'Spark SQL eliminate non repeating values across tables

I have three tables and expected output highlighted below in green. A ,2 4 adhoc values should not come in the output as it is non repeating in other tables.

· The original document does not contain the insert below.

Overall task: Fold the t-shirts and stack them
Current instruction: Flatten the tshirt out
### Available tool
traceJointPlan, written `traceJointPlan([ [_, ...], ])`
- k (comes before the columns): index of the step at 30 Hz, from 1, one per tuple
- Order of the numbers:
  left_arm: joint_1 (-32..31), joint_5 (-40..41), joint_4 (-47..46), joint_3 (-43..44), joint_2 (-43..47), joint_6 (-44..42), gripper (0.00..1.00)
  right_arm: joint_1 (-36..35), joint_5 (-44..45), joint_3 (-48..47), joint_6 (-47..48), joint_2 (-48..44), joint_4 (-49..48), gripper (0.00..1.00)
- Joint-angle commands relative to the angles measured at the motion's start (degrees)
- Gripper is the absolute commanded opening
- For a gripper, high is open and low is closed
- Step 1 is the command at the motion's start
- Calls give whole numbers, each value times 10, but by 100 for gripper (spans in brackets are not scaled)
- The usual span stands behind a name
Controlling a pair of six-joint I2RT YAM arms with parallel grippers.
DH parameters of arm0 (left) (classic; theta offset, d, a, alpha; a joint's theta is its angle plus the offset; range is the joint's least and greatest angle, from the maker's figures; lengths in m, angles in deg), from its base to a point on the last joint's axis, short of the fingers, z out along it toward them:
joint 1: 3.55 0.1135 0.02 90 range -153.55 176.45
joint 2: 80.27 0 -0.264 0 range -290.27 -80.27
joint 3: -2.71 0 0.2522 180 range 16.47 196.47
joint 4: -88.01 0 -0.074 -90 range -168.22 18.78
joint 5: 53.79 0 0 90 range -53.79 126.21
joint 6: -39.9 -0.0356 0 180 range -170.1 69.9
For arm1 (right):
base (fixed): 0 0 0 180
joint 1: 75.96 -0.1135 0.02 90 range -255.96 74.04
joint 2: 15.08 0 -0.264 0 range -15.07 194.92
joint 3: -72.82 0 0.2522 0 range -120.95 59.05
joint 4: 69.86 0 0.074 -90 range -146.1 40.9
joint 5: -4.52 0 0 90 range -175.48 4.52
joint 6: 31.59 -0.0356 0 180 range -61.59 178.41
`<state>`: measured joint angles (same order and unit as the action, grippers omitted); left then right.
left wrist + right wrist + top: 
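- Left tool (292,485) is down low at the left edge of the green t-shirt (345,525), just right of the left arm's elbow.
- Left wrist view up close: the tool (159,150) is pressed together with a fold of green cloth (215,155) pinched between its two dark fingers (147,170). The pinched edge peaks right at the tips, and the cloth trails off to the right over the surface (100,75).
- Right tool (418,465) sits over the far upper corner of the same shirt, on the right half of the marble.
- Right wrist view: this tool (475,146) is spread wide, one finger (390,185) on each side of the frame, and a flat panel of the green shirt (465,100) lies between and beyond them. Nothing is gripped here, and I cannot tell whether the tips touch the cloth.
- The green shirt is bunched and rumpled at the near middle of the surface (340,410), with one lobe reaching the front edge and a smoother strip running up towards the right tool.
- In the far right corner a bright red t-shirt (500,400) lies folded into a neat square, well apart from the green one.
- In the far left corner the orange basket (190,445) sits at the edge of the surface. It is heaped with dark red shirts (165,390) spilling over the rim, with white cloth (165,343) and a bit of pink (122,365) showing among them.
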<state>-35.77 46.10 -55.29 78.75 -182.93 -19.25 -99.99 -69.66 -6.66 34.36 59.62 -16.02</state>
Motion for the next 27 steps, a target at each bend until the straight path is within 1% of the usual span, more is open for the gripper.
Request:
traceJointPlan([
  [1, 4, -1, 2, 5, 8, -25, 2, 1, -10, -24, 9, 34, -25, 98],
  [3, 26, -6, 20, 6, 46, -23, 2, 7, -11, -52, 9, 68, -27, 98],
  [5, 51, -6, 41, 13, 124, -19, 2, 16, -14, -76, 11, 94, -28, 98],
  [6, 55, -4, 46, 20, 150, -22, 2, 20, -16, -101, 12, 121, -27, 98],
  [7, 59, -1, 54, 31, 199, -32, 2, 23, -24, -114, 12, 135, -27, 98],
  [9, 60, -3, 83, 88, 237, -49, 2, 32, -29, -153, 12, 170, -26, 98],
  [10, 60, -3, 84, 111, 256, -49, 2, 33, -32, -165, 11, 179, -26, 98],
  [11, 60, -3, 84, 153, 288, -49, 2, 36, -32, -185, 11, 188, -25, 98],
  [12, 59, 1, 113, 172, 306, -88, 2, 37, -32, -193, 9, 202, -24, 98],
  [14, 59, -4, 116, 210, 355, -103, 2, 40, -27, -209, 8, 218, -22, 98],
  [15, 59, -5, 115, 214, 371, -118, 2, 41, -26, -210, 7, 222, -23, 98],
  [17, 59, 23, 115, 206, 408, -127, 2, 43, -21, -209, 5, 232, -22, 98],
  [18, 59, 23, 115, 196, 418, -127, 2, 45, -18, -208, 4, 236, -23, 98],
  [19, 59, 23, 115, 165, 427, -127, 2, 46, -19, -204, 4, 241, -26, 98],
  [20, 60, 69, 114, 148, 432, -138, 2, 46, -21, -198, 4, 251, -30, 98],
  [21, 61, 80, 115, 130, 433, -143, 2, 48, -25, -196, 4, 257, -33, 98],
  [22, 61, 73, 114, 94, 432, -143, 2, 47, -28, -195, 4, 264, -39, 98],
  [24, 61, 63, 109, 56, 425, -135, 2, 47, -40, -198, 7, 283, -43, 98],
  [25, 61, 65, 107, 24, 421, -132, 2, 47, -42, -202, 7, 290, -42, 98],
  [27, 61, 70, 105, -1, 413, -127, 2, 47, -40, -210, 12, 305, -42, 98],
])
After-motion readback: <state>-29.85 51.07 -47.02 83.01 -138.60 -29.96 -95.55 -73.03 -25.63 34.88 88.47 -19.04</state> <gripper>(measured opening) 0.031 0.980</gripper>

I need to show only values that are repeating in tables

enter image description here

// package com.allaboutscala.chapter.one.tutorial_04

//     val spark = SparkSession.builder.master("local[2]").appName("kafkaConsumer").getOrCreate()
    import org.apache.spark.sql.{DataFrame, Dataset, SparkSession}
    import org.apache.spark.sql.functions._
    import spark.implicits._

    case class Person(T1:String,T2:String,T3:String,T4:String)
//    val sqlContext = new org.apache.spark.sql.SQLContext(sc)
//    import spark.implicits._
    import org.apache.spark.sql.functions._
    val Table1=Seq(Person("A","1","3","adhoc"),Person("A","2","4","adhoc"),Person("A","3","5","adhoc")).toDF()
    val Table2=Seq(Person("A","1","3","adhoc")).toDF()
    val Table3=Seq(Person("A","3","5","adhoc")).toDF()

//    val a=Table1.toDF()
//    val b=Table2.toDF()
//    val c=Table3.toDF()

    Table1.createOrReplaceTempView("a")
    Table2.createOrReplaceTempView("b")
    Table3.createOrReplaceTempView("c")

    val b1=spark.sql(""" select distinct
    a.T1 as tbl1_ta , a.T2 as tbl1_t2 ,a.T3 as tbl1_t3 ,a.T4 as tbl1_t4,
    b.T1 as tbl2_ta , b.T2 as tbl2_t2 ,b.T3 as tbl2_t3 ,b.T4 as tbl2_t4,
    c.T1 as tbl3_ta , c.T2 as tbl3_t2 ,c.T3 as tbl3_t3 ,c.T4 as tbl3_t4   from  a left join  b on a.T1=b.T1 and a.T2=b.T2 and a.T3=b.T3 and a.T4=b.T4 left join  c
on a.T1=c.T1 and a.T2=c.T2 and a.T3=c.T3 and a.T4=c.T4 """)

b1.printSchema

b1.createOrReplaceTempView("b1c")
spark.sql(""" select tbl1_ta,tbl1_t2,tbl1_t3,tbl1_t4,tbl2_ta,tbl2_t2,tbl2_t3,tbl2_t4,tbl3_ta,tbl3_t2,tbl3_t4,tbl3_t4 from b1c group by 
tbl1_ta,tbl1_t2,tbl1_t3,tbl1_t4,tbl2_ta,tbl2_t2,tbl2_t3,tbl2_t4,tbl3_ta,tbl3_t2,tbl3_t4,tbl3_t4 having count(*) >1 """).show(false)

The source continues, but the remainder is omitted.